3Texas Children’s Hospital, 6621 Fannin Street, CCC 1250.03, 12th Floor, Houston, TX 77030, USA

Received 29 March 2013; Accepted 18 June 2013

Academic Editor: Luigi Maria Specchio

Copyright © 2013 Satish Agadi et al. This is an open access article distributed under the Creative Commons Attribution License, which permits unrestricted use, distribution, and reproduction in any medium, provided the original work is properly cited.

Abstract

Untreated epileptic encephalopathies in children may potentially have disastrous outcomes.
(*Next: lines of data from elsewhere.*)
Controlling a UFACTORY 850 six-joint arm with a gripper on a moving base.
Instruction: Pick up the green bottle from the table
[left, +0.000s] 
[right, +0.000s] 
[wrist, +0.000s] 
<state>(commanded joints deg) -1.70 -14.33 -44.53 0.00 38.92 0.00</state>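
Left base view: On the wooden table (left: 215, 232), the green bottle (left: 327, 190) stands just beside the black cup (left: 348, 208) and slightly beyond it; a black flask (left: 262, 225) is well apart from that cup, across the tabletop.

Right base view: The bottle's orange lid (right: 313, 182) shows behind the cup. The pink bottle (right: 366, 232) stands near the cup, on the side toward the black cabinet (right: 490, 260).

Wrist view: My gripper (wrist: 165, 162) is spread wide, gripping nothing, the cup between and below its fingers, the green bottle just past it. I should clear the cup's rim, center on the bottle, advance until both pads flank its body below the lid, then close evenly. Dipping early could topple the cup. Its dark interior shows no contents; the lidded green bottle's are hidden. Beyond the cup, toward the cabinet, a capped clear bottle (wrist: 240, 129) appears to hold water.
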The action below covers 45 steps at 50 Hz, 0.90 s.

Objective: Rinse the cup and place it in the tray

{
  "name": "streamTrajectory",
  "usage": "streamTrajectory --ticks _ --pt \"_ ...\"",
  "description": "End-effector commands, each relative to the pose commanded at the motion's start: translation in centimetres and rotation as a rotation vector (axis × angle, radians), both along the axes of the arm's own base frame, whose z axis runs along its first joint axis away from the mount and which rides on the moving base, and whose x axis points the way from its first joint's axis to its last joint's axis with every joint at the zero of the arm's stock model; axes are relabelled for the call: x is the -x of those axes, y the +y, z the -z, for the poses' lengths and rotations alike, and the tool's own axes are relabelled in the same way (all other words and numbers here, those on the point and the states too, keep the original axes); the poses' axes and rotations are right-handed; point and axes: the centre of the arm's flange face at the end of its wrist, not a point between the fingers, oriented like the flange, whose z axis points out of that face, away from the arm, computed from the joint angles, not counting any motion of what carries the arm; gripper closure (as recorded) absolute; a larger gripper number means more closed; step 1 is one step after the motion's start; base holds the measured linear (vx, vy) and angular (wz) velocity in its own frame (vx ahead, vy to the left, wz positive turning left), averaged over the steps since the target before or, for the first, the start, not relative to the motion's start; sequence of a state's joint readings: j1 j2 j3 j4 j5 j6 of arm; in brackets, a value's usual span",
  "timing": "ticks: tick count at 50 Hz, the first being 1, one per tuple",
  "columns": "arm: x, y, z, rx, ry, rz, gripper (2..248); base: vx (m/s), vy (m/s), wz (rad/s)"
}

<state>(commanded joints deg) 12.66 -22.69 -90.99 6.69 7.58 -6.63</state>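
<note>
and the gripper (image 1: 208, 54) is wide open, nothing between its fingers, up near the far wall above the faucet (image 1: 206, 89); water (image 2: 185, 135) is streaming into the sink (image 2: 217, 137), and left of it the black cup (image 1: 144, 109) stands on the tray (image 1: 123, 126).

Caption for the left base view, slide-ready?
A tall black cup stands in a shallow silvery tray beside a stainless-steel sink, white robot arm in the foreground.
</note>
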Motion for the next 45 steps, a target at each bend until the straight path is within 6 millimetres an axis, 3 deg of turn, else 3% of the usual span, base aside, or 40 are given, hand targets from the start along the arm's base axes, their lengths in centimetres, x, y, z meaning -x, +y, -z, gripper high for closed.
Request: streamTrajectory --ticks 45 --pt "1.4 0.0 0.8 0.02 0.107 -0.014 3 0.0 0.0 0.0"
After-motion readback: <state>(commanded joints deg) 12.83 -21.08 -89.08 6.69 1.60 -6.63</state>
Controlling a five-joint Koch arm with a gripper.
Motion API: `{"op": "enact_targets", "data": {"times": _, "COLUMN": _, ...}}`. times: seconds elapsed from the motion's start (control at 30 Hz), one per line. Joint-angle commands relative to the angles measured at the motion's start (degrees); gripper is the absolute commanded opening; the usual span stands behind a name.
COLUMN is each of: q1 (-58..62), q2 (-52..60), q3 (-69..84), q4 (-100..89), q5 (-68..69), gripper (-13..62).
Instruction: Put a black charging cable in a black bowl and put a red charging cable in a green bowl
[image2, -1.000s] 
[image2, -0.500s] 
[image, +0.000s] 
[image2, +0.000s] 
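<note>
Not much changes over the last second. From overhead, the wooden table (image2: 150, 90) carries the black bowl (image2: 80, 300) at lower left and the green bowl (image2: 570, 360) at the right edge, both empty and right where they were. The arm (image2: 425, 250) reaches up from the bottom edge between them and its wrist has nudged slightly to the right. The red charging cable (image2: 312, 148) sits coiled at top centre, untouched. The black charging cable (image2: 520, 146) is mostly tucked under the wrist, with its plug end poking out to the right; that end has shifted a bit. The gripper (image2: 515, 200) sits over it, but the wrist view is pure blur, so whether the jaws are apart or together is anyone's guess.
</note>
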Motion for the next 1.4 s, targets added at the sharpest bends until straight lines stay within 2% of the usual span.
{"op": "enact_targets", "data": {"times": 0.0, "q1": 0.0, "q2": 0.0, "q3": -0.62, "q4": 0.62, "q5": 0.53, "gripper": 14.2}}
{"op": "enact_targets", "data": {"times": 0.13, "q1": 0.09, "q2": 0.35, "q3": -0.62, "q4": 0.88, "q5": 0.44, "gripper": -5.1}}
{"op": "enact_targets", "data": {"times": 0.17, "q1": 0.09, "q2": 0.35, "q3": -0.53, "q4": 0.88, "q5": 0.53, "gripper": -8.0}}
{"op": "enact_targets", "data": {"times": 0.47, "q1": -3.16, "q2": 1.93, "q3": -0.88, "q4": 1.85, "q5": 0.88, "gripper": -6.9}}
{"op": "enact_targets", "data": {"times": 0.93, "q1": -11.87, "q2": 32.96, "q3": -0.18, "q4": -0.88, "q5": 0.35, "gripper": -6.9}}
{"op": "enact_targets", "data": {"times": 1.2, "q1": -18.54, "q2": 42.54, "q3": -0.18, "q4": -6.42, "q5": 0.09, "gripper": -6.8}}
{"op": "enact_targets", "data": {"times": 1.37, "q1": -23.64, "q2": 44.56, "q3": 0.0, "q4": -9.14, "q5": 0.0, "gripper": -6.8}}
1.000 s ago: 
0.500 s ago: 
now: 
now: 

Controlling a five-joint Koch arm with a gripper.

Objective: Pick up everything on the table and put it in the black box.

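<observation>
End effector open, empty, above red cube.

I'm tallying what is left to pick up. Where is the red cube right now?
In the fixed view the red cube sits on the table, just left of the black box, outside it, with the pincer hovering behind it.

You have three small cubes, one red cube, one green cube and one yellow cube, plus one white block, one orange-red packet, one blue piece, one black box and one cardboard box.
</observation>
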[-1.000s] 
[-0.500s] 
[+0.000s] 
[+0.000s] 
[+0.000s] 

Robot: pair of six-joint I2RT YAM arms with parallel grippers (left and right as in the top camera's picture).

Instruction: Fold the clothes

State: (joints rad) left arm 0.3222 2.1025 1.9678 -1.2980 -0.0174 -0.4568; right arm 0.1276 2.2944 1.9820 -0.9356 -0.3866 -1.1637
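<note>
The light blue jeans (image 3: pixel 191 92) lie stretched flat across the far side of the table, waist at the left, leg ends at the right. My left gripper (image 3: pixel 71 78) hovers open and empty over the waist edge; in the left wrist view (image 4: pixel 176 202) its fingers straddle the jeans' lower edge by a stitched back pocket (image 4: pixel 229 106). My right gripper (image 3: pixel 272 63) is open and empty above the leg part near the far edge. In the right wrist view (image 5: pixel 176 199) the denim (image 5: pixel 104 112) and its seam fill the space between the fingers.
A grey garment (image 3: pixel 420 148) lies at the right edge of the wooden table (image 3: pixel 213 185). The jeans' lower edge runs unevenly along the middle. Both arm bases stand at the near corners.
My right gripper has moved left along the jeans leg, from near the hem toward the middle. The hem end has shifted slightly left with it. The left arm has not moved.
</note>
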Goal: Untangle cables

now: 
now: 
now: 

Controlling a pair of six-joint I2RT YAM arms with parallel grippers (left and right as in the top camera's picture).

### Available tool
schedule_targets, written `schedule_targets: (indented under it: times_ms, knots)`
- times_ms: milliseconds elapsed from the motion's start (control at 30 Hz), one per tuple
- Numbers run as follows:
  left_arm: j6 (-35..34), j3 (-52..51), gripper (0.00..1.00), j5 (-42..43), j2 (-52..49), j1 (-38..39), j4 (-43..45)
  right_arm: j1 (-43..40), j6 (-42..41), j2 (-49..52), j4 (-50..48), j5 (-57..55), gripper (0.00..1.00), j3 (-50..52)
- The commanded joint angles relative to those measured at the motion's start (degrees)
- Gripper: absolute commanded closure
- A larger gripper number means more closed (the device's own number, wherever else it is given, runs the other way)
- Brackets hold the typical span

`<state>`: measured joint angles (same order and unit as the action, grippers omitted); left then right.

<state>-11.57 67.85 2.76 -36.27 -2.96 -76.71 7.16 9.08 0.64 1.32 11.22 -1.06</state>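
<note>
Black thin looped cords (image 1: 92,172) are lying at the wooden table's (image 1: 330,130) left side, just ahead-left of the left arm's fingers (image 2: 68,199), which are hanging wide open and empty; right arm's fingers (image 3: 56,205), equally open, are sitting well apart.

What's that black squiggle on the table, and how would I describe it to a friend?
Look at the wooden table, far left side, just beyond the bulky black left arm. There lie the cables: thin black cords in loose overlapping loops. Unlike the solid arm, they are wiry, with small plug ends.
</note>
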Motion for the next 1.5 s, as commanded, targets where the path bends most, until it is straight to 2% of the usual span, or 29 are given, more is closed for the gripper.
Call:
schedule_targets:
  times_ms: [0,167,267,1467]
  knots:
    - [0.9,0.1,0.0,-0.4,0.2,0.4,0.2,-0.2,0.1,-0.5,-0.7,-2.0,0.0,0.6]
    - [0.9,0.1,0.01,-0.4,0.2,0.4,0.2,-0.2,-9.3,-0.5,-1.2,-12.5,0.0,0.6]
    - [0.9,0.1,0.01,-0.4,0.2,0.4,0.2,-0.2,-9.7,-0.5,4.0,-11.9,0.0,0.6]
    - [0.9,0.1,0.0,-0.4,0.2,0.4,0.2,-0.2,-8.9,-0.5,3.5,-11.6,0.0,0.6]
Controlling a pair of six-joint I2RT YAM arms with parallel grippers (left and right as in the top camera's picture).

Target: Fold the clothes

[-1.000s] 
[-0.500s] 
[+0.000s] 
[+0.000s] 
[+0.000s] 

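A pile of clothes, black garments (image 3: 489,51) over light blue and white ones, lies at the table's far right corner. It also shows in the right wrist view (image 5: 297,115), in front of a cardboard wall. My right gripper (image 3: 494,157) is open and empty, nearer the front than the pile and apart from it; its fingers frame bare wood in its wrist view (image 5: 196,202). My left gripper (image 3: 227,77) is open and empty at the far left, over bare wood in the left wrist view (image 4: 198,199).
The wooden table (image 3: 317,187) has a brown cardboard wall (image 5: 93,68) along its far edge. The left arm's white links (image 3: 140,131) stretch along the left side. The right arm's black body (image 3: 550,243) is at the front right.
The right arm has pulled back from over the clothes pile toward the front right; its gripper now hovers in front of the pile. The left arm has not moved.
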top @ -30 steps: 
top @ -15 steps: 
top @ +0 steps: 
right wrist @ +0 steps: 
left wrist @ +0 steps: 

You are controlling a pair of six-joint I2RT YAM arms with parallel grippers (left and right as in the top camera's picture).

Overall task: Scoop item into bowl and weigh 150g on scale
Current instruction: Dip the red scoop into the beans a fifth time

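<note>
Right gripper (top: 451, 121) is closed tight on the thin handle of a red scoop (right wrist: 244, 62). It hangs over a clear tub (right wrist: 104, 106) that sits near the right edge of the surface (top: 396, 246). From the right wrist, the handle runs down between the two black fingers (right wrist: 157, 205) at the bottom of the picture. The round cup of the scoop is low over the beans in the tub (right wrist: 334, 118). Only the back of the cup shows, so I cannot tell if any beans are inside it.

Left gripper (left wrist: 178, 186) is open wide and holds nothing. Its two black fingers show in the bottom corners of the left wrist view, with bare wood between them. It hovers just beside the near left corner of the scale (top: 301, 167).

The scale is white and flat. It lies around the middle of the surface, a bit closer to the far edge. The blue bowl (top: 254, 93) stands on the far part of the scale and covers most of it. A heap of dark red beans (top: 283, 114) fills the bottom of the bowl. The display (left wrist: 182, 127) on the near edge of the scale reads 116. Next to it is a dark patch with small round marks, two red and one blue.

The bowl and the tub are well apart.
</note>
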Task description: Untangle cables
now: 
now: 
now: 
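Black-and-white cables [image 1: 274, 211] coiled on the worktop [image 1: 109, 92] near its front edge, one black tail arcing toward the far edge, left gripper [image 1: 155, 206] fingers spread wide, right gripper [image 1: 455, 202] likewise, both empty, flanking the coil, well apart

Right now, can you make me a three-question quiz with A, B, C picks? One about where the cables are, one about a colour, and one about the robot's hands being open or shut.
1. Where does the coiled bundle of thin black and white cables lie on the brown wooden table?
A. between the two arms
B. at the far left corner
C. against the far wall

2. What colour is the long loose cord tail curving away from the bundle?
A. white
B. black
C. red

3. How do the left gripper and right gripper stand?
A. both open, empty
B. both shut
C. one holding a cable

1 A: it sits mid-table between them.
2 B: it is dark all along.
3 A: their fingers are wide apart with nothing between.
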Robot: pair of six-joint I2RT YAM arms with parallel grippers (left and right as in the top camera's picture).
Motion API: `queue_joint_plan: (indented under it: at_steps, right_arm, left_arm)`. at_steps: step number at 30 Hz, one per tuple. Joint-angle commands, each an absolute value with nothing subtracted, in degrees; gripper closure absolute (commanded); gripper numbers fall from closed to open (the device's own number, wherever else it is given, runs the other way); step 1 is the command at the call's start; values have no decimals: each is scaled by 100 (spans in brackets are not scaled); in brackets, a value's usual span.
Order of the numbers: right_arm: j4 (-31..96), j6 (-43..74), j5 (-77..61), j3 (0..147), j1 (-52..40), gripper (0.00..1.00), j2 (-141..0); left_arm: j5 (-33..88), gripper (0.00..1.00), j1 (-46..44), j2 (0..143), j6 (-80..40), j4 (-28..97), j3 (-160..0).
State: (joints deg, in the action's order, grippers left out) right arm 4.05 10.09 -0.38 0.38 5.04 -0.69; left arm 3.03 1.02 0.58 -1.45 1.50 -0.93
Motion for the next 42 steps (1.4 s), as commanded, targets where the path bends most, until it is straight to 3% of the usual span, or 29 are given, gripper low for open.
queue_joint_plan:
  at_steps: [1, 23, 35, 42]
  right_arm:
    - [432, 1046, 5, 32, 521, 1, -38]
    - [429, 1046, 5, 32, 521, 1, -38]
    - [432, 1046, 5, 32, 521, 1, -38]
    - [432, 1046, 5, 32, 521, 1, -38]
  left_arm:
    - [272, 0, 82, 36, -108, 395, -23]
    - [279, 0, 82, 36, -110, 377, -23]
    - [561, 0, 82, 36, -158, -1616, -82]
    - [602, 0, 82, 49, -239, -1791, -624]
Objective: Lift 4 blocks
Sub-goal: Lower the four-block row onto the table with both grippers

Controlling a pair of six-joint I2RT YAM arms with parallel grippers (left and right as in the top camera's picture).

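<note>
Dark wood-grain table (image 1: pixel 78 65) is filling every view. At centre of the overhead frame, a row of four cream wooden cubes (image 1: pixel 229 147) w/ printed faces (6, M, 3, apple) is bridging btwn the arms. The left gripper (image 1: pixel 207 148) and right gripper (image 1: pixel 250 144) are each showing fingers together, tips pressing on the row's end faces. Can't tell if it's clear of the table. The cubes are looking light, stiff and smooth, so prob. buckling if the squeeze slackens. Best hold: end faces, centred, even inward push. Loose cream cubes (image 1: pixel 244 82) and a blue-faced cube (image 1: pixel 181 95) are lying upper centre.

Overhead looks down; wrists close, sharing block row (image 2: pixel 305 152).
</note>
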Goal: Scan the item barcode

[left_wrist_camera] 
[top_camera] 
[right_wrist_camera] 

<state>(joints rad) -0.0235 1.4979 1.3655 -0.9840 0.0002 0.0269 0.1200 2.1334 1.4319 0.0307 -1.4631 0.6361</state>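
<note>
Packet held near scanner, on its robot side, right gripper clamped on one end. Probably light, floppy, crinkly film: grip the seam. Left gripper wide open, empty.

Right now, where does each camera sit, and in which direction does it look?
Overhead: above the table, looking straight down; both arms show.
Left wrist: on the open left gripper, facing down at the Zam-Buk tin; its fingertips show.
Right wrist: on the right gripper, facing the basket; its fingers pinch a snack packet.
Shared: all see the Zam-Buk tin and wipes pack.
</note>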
Treatment with antiepileptic drugs (AEDs) often may not control the seizures, and even if they do, this measure is only symptomatic and not specific. It is especially valuable to identify potential underlying conditions that have specific treatments. Only a few conditions have definitive treatments that can potentially modify the natural course of disease. In this paper, we discuss the few such conditions that are responsive to vitamin or vitamin derivatives.

1. Introduction

Epileptic encephalopathies (EEs) are conditions in which progressive cognitive and neuropsychological regression occurs, attributable to excessive ictal and interictal epileptogenic activity during brain maturation [1]. The progression in such disorders is mostly relentless and leads to irreversible damage to the developing brain. Original classification of International League Against Epilepsy (ILAE) included only a few conditions under strict criteria of EE; however, in 2010, they extended the definition to any form of epilepsy that can cause encephalopathic effect [2]. Most of these conditions are managed symptomatically with AEDs; very rarely do these conditions have treatable underlying causes, including genetic, metabolic, autoimmune, and nutritional causes. Treatment with a specific vitamin or vitamin derivative in these specific cases may halt such inexorable progression.

2. Pyridoxine Dependent Epilepsy (PDE)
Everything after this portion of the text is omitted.